Empirical Risk Minimization Uses Monte Carlo Approximation

In machine learning, we often choose the model $\delta$ which minimizes the expected risk. The risk is the expected loss of the model over the data:

$R(p_{*}, \delta) = \mathbb{E}_{(\bf{x}, \mathit{y}) \sim p_{*} } [L(y, \delta \bf(x))]$

However, we usually don’t know the true data-generating distribution $p_{*}$. So we must use a Monte Carlo to approximate this expectation (i.e. integral).

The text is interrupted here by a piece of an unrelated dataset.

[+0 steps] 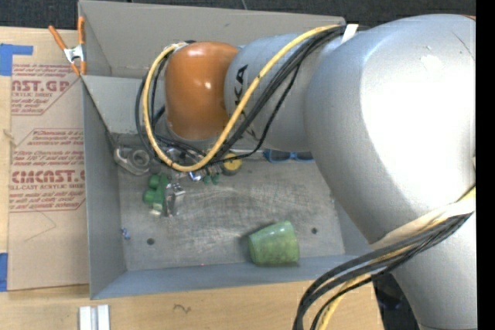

First, we approximate the distribution of $L(y, \delta \bf(x))$ with the empirical distribution $\{L(y_i, \delta \bf(x_i) \}_{i=1}^N$ . We simply draw samples, then compute the arithmetic mean of the function applied to the samples:

$R_{emp} = R(p_{emp}, \delta) = \frac{1}{N} \sum_{i=1}^{N} L(y_i, \delta(\bf{x}_i))$

This is standard empricical risk minimization (ERM), but I want to point out that the emprical risk $R_{emp}$ is a Monte Carlo approximation of an integral.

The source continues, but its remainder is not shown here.